Howard Perko | Helical Piles: A Practical Guide to Design and Installation
If the end product meets those requirements it doesn’t matter if it’s called a helical pier, screw pier, or helical pile. What matters is that the design and engineering is done in accordance to accepted standards. That’s the only thing that can deliver a versatile and high-performance foundation.
Solid foundations come from smart design, expert engineering, and hard work
● Helical piers can have lots of different names owing to regional differences and the longevity of the technology (almost 200 years)● It’s important to avoid getting caught up in names, and instead look at the technology itself● In order to be considered a true helical pier foundation, the helical pier must fit the definition of a “helical pile” laid out by Howard Perko in his book “Helical Piles: A Practical Guide to Design and Installation”● Names and terms may change, but the design and engineering of helical piers have rigid guidelines so you can ensure you’re getting a true helical pier
“Okay” I hear you say, “that’s all well and good, but you forgot about TorcSill piles. What’s the difference between a helicalpier and a TorcSillpile?“
That’s a good question, and I have a good answer for you.
I’ve been asked, more than a few times, how the helical piers we install at S&B Helical are different from a “TorcSill pile”.
TorcSill is a solid company run by good people. They’re also very well-known in foundation work. So well-known, in fact, they’ve experienced a phenomenon that happens with successful companies:
The name of their company has become synonymous with the technology they use.
Think of it like this: if you need to sneeze you might reach for a Kleenex. Even though the technical term for the nose-wiper is “facial tissue”, the name Kleenex is so well known that we refer to all facial tissue by the brand’s name.
This is a generic stock photo of facial tissue, but you and I would still call it “Kleenex”. That’s how powerful brand recognition can be
So, to answer the question… A “TorcSill pile” is the same thing as a helical pier.
TorcSill, in fact, doesn’t even call them “TorcSill piles”. They call them helical piers or helical piles like we do.

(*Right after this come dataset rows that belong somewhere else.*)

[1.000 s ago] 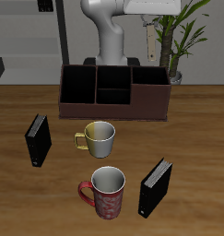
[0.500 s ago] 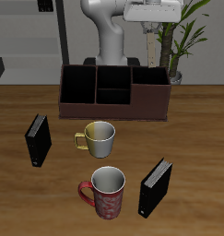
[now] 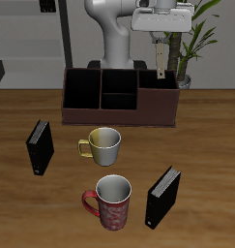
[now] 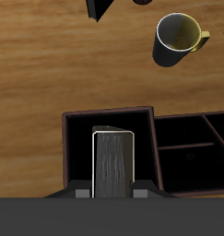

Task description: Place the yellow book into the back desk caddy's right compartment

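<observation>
My gripper [image 3: 161, 41] is shut on the yellow book [image 3: 161, 58], a thin tan-grey hardback hanging upright from the fingers. It is held just above the right compartment [image 3: 148, 82] of the back desk caddy [image 3: 153, 108], a long dark reddish-brown box at the table's back. In the wrist view the book [image 4: 112, 164] sits between my gripper's [image 4: 112, 194] fingers, directly over the wide compartment [image 4: 109, 122] of the caddy [image 4: 67, 147]. The book's lower edge is about level with the caddy's rim.
Two black books stand on the table, one [image 3: 40, 147] at one side and one [image 3: 163, 197] near the front edge. A yellowish mug [image 3: 102, 145] and a red patterned mug [image 3: 112, 201] stand in the middle. A plant [image 3: 190, 39] is behind the caddy.
My gripper has come down toward the caddy with the book, which now hangs in view over the right compartment. Nothing on the table has moved.
</observation>
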Robot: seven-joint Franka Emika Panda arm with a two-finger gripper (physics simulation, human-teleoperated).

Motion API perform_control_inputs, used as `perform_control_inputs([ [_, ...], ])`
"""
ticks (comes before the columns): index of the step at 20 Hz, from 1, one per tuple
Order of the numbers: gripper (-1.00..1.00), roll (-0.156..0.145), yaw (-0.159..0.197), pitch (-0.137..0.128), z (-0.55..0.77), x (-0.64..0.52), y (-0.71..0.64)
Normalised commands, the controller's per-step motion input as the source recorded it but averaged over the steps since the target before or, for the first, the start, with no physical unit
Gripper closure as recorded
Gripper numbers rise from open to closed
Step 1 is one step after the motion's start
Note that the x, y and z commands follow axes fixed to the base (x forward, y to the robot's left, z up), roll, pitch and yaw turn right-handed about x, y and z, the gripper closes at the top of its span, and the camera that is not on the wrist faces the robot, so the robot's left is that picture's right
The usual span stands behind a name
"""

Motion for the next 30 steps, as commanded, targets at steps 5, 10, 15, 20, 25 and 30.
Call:
perform_control_inputs([
  [5,1.0,0.003,-0.014,0.006,-0.16,0.06,-0.07],
  [10,1.0,-0.003,0.001,0.02,-0.24,0.09,-0.04],
  [15,1.0,0.003,-0.009,0.041,-0.24,0.1,-0.02],
  [20,1.0,-0.005,-0.024,0.031,-0.27,0.06,-0.08],
  [25,1.0,0.022,0.002,0.005,-0.21,-0.01,0.03],
  [30,1.0,0.036,0.02,0.027,-0.27,-0.03,0.09],
])
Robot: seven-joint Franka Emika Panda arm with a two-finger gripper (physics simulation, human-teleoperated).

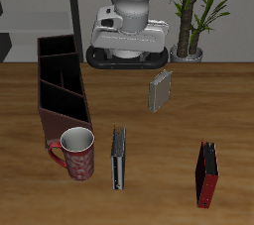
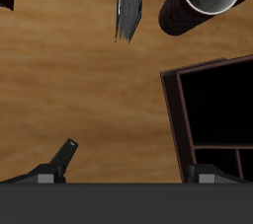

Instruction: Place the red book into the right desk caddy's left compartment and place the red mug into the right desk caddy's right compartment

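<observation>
Bench [image 1: 129, 120] carries every task item, all of them free of the arm. From the exterior view I see the caddy [image 1: 62, 88] as a long dark box running back from the front area, split by dividers. The mug [image 1: 77, 154] stands upright just beside the caddy's near end; I cannot tell if they touch. Beside the mug stands the black book [image 1: 118, 159]. The red book [image 1: 206, 174] stands well apart from both, near the front edge. A grey book [image 1: 160, 92] stands farther back, under the arm, with a potted plant [image 1: 193, 11] behind it.

The pincer [image 1: 127, 58] hangs above the bench, holding nothing. In the exterior view its fingers are hidden by the wrist body, so I cannot tell its opening there.

The wrist view adds the mug's [image 2: 203, 1] pale inside, the caddy's [image 2: 212, 114] dark compartments from above, the black book [image 2: 129, 3] edge-on, and one fingertip [image 2: 65, 155] over bare wood. The other finger is not visible, so the pincer's spread stays undetermined.
</observation>
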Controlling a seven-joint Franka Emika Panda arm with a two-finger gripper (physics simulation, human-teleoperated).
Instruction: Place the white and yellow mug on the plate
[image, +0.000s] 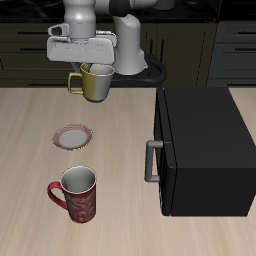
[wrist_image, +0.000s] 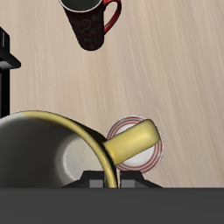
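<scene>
The white and yellow mug (image: 95, 83) is olive-yellow with a pale inside and hangs in my gripper (image: 90, 70), lifted well above the table near its back. The gripper is shut on the mug's rim. In the wrist view the mug (wrist_image: 52, 149) fills much of the frame, with its yellow handle (wrist_image: 136, 140) sticking out over the plate (wrist_image: 149, 156). The plate (image: 72, 135) is a small saucer with a reddish-brown rim, lying flat on the table, nearer the front edge than the held mug.
A red speckled mug (image: 77, 193) with a white inside stands near the table's front edge; it also shows in the wrist view (wrist_image: 90, 22). A large black microwave-like box (image: 203, 150) with a grey handle occupies one side of the table.
</scene>
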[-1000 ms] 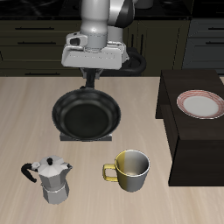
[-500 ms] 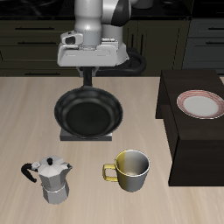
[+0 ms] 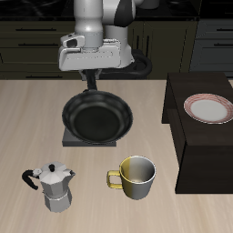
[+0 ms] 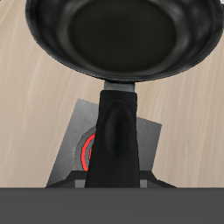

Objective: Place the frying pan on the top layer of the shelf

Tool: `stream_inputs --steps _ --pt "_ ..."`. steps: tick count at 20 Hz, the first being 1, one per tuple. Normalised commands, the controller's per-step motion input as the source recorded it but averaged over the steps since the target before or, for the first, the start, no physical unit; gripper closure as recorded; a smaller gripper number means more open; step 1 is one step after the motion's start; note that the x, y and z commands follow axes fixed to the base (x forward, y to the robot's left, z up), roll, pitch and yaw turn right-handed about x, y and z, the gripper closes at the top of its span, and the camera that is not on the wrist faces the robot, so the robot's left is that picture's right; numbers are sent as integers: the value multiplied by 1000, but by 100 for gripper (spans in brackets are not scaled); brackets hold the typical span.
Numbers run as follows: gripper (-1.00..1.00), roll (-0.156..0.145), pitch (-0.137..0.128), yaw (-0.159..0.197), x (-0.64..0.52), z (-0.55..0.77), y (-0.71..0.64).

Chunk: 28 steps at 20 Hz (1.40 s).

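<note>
My gripper (image 3: 90,80) is shut on the handle of the frying pan (image 3: 96,116), a round black pan that hangs just above the grey burner plate (image 3: 71,138). In the wrist view the frying pan (image 4: 122,35) fills the frame, its handle (image 4: 116,131) runs back toward me, and the burner plate (image 4: 150,140) with its red coil shows beneath it. The shelf (image 3: 187,136), a dark boxy unit, stands beside the pan at the table's edge.
A pink-rimmed white plate (image 3: 209,108) lies on the shelf's top. A metal moka pot (image 3: 54,187) and a yellow-green mug (image 3: 136,177) stand nearer the table's front edge. Dark cabinets line the back.
The gripper has risen a little with the pan. The pan has shifted slightly toward the shelf, uncovering more of the burner plate's corner.
</note>
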Motion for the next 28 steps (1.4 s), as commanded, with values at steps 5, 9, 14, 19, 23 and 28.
stream_inputs --steps 5,9,14,19,23,28 --pt "100 -19 13 73 31 -31 -72" --pt "100 -8 -12 86 -56 20 -8" --pt "100 -2 -10 87 4 64 -88" --pt "100 -2 5 70 23 44 -74" --pt "100 -8 -5 89 35 46 -79" --pt "100 3 -1 98 31 -18 -27"
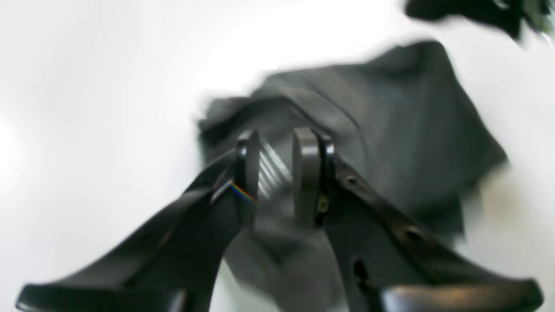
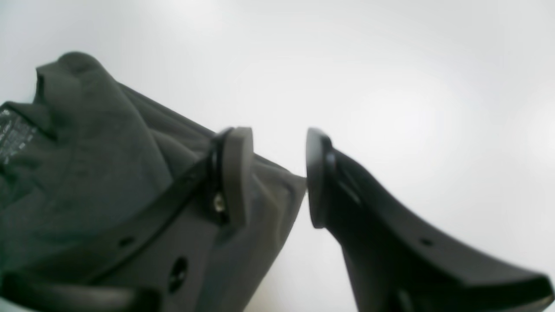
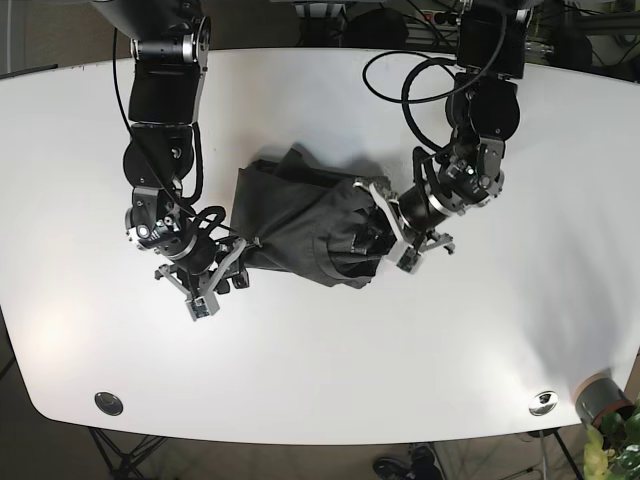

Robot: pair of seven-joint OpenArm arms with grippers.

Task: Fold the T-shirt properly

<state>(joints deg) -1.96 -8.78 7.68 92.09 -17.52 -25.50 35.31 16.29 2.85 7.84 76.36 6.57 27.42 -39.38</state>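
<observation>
I have the white table filling the base view, and the dark grey T-shirt sits near its middle, bunched into a rumpled heap, not laid flat. It looks soft and light, the kind of cloth that sags and slides when lifted, so I would take it by an edge or corner, not by the thick middle, and pinch through one layer only.

At three o'clock of the heap is the left gripper; its jaws stand parted over the cloth with nothing clamped between them that I can see. At eight o'clock is the right gripper, jaws also apart, with a corner of the shirt reaching into the gap but not pinched.

The left wrist view is smeared, so seams are hard to read there. I cannot tell sleeves from hem in the heap, and the underside is hidden.
</observation>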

Sorry if your head is spinning at this point, I know these different names can be confusing at first. Trust me, I had the same reaction back when I first started learning about the world of helical pier foundations.
To help you keep all these terms clear in your mind, here’s a list of the different names for a helical pier. Remember, the following terms all refer to the same helical foundation technology:
● helical pile● screw pier● screw pile● augured steel pile/pier (uncommon, used in some areas of Canada)
Now, this next part is important so read closely. There’s plenty of products on the market that have names similar to helical piers, but they are not true helical piers. Sometimes these products are even presented as having a helical pier design, but a closer look reveals they don’t follow the definition of a proper helical pier.
Some of the names to watch out for and avoid these faux helical piers are:
● ground screw● ground anchor● earth anchor● steel pier
Remember, if the design or product in question doesn’t match the definition of a true helical pier, it’s not a helical pier. That doesn’t mean it’s bad, it just means you can’t expect the engineering or performance of a true helical pier.
Now, even though I just spent a few minutes telling you that screw piles and helical piers are the same thing, there is one key exception.
It has nothing to do with the name of the helical pier…
But it has everything to do with the quality of your helical pier contractor.
See, while it might not matter if it’s called a screw pile or helical pier, how it’s installed does matter. The best thing you can do for your project is make sure you work with helical foundation experts. People with knowledge, integrity, and experience that follow the best current practices and principles.
Don’t get wrapped up in fancy names or glitzy marketing when it comes to your foundation. Stick with companies who do by-the-book work and trust in proven engineering.
Do that and you’ll have a solid foundation that will last for decades.